Although it didn’t receive much promotion or Motown publicity as a result, this new incarnation of The Supremes, led by Terrell and containing Mary Wilson as the sole original member, produced a stellar album in 1970’s Right On.
That album marked an entirely new era for The Supremes, in every facet of their being. Seemingly, no longer being under the watchful eye of Berry Gordy allowed the group to spread their wings a little, emerging from the shadow of Ross’ reputation to create one of the most diverse and criminally underrated albums in the Motown repertoire.
With the production mastery of northern soul hero Frank Wilson behind it, the trio created a tracklisting that spanned hit singles – ‘Up the Ladder to the Roof’ – politically-charged anti-war anthems – ‘Bill, When Are You Coming Back’ – and a litany of funk-fueled floor-fillers. The studio sessions also produced the woefully underrated track ‘Life Beats’ which didn’t make it to the final tracklisting, but proved to be a favourite of rare Motown aficionados upon its eventual release.

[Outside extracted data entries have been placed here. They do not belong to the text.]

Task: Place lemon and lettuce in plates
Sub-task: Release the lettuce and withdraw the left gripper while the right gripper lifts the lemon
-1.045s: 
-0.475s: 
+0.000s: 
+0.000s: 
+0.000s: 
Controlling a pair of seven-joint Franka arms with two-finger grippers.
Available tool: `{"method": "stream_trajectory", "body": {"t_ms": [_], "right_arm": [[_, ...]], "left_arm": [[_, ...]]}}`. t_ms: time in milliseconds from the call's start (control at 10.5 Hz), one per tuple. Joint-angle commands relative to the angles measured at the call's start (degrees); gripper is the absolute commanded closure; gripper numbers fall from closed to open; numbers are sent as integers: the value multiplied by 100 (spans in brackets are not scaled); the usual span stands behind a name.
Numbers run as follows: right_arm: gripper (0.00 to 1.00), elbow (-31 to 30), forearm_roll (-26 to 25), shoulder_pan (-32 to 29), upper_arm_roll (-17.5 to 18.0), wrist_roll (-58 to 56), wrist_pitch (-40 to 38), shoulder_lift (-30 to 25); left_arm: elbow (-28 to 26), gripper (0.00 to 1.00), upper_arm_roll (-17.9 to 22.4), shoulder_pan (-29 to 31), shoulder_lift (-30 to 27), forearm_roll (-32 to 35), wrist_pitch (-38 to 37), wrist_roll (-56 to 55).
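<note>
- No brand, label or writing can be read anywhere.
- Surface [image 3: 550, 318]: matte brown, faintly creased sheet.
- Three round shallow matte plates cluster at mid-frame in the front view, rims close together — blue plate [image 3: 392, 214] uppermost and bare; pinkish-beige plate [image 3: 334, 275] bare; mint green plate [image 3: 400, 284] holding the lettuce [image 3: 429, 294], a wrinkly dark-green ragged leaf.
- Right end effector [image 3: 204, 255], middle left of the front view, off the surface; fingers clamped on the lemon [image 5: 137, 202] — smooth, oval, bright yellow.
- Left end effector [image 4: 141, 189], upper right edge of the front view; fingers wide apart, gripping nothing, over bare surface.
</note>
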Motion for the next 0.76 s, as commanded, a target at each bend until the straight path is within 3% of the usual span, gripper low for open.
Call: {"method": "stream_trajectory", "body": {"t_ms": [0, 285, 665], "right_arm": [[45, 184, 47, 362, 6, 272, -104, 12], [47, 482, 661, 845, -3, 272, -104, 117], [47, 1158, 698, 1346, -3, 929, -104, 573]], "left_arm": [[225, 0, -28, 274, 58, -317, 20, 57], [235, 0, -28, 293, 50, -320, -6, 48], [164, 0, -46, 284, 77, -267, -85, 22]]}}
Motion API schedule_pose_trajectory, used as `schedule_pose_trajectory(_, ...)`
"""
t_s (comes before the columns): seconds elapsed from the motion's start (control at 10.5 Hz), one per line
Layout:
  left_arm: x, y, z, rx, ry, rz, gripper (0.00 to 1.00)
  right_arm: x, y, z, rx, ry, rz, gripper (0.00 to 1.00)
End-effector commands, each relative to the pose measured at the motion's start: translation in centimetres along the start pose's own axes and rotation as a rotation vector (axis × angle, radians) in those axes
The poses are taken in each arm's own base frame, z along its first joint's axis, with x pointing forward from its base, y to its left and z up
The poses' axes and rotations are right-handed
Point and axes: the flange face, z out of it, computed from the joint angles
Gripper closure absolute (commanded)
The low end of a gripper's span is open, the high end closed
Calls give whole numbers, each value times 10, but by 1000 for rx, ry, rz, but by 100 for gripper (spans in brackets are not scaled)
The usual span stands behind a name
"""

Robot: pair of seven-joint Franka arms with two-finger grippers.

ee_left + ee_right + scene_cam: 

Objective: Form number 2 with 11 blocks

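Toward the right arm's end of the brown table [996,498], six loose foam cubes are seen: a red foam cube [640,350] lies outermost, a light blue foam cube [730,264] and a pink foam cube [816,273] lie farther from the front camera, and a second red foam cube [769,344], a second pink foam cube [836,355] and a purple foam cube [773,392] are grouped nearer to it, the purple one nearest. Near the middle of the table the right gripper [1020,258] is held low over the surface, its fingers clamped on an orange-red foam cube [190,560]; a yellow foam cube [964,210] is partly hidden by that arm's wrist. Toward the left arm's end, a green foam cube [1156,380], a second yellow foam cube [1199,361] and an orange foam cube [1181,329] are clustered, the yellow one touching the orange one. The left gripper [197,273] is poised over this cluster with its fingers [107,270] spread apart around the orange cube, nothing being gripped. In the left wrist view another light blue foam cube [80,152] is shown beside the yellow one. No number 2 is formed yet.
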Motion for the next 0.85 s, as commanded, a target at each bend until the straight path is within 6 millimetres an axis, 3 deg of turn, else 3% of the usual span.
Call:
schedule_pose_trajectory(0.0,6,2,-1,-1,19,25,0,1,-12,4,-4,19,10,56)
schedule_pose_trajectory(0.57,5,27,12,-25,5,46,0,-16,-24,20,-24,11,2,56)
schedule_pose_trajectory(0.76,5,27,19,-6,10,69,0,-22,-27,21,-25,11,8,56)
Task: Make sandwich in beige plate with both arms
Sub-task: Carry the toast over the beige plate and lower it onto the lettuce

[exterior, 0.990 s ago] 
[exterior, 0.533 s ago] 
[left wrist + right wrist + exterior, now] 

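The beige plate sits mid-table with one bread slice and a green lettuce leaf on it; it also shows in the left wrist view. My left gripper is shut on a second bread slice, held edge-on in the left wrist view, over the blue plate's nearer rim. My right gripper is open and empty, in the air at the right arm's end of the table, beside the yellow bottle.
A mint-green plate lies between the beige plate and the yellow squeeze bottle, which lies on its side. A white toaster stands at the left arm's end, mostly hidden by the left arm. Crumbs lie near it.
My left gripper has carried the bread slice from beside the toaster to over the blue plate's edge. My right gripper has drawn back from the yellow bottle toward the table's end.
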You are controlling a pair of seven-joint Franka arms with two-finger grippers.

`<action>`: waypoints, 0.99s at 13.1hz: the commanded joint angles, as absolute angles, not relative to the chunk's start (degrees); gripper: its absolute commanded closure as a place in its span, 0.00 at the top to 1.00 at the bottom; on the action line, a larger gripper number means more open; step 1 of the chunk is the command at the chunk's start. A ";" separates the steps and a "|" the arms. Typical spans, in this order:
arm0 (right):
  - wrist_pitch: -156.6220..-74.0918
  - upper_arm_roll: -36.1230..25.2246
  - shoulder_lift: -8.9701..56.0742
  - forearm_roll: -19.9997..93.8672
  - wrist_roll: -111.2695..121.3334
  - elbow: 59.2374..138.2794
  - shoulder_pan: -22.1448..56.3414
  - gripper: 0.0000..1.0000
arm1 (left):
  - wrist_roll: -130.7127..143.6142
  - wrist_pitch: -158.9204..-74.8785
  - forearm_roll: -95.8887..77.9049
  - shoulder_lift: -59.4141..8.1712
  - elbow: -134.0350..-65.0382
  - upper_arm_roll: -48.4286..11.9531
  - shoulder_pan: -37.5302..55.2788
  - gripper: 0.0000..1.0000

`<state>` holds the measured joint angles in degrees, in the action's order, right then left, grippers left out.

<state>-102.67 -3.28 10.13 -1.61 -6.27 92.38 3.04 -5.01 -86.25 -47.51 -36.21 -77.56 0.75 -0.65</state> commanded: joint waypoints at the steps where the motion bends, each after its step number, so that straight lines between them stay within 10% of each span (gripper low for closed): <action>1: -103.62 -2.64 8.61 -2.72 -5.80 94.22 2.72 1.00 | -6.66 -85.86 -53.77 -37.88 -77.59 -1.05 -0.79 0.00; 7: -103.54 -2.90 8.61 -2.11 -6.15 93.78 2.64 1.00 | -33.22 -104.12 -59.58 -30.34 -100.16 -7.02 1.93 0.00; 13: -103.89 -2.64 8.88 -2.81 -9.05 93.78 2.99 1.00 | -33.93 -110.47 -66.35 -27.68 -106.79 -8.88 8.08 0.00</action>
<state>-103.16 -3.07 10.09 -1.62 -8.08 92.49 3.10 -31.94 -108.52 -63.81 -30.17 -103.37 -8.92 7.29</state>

Right On was not the final Supremes album; the band continued on, through various line-up changes, until the disco age of the late 1970s. It was, however, one of their most important records. After all, it captured the moment that The Supremes were cut-off from the security of their position as Motown’s flagship act, forcing them to adapt to a new life without the voice that had led them since those very first hit records.
It might not have produced the same volume of hits as the golden age of their Diana Ross/Holland-Dozier-Holland period back in the mid-1970s, but if any period of The Supremes’ history is worth re-appraising, it is Right On.